Kevin Durant is the two-time scoring champ, but the reality is that the scoring sometimes detracts from the fact that he does a lot of things well.
He averaged 6.8 boards per game last year, and he also had better than both one steal and one block per game as well. The only other player to average at least 25 points, six boards and a steal and block each per game is Dwyane Wade.
Last year, in large part due to a wrist injury, he struggled with his shooting, but typically, he's been a fairly respectable shooter from the field, too, knocking down his shots at a rate of .473 over the last three seasons.
Look for Williams to continue to get a assists at an incredible rate while scoring 18-20 points per night.
Kobe Bryant has been unfairly painted as a bit of a "true scorer" over the course of his career. By this, I mean he's been accused of being a great scorer but not contributing very much elsewhere.
That's not entirely true. While he's not quite LeBron James when it comes to filling out the whole stat sheet, he's gotten the job done across the board more than he gets credit for doing.
He is only the seventh player in NBA history to log 25,000 points, 5,000 assists and 5,000 boards in his career. He is the only player to do all that and have more than 1,000 threes to his credit as well.
Kobe's field goal percentage is a tad low, but he more than makes up for it with a high free-throw percentage.
It's worth noting here that a player with a below average field-goal percentage isn't going to damage you nearly as much as a below average free throw percentage. Only 34 players in the NBA attempted more than than the 370 free-throw attempts that Dwight Howard took last year.
Even if you have Kevin Martin and Kevin Durant on your team, the two players who tied for the most made field goals and who both shot over .880 fro the stripe, the average from the three would be just .767 or just barely above the league-wide average of .763.
The reason is that Howard took such a huge volume of shots that the percentages are hard to offset. He took 37.0 percent more shots, and the difference in average was 28.4 percent.
In short, if your league keeps track of field goal percentage, you will be guaranteed to lose that category.
Comparably the difference between Derrick Rose and Kevin Durant in terms of field goal attempts is that Durant took 1,538 shots to get his 711 makes to Rose's 1,597, or about 3.6 percent fewer. Their difference in percentages was just 1.7 percent.
Because the disparity in both numbers and rates is so minimal, it's harder for one player to have such a strong down-pull.
Chris Paul is joining a new team, and "Lob City" is about to be born. Having DeAndre Jordan and Blake Griffin to alley-oop to is going to mean a lot of assists for a player who already has a lot of assists.
Also, Paul is going to give you a lot of steals per game with 2.4.
It's funny here because usually discussions will come down to "this isn't fantasy!", but in this case, it is fantasy.
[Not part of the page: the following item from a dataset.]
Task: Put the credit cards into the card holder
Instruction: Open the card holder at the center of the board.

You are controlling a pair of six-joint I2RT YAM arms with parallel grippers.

Paul's lack of scoring is the reason he's not higher on the list. It's not that 15 points is bad; it's that the players ahead of him have about 10 points per game more, and that does factor into fantasy basketball.
Rose finished first among all NBA point-guards in total stats last year (points+rebounds+assists). Among all NBA guards, only Dwyane Wade had more than Rose.
Aside from the fact that he was the only player in the NBA to be in the top 10 in both assists and scoring, there is the fact that he also took the fifth most free-throw shots among guards and sank them at a rate of .828.
Add to that he was fourth among point guards in rebounding and set the NBA record for blocks by a point guard, and you have a player that is going to help you in every category but field goal percentage. Even that is likely to go up, as last year was a 44-point drop from the year before as his role increased and more was put on him.
With the addition of Richard Hamilton, he'll force less shots, but maintain the same scoring average. Plus, there's a good chance you'll see his assists go up to. Rose has a chance to be the second-best fantasy player in the NBA this year.
Dwyane Wade is the master of all trades. The only reason his numbers aren't higher is that he's sharing the court with his bigger twin, LeBron James.
I think the thing that might have caught a lot of people off guard last year was his huge bump in rebounding. He best his previous best of 5.7 boards per game with an eye-popping 6.4. His 485 boards were the most of any guard.
Coupled with that is his .500 field goal percentage and the fact that he had the most blocks of any NBA guard as well.
Kevin Love is extraordinary in that he gives you what you want form a power forward, but he also gives you something you don't normally get, which is threes. Love had 1,112 rebounds last year, most of anyone in the NBA. He also had 88 three-point makes.
The next most for any player who had more than 700 rebounds is Zach Randolph, who had eight.
That's a lot of extra threes from a spot you don't normally get them from, and that can be a huge commodity in roto leagues. Sometimes, it's not just a matter of how many you get, but where you are getting them from.
Dorrell Wright led all NBA players with 194 threes last year, but 88 fewer than that was Eric Gordon. He was 46th in the NBA. Getting Love means you have the flexibility of not having to worry about threes from your two-guard.
OK. We're talking about LeBron James here. Rings don't matter, and neither does the postseason when you're talking about fantasy basketball.
The complete and total list of players in the history of the NBA who have career averages of 27 points, seven boards and seven assists begins and ends with LeBron James.
In short, if you have the first-overall pick and you don't pick James, you should have your right to play fantasy basketball revoked.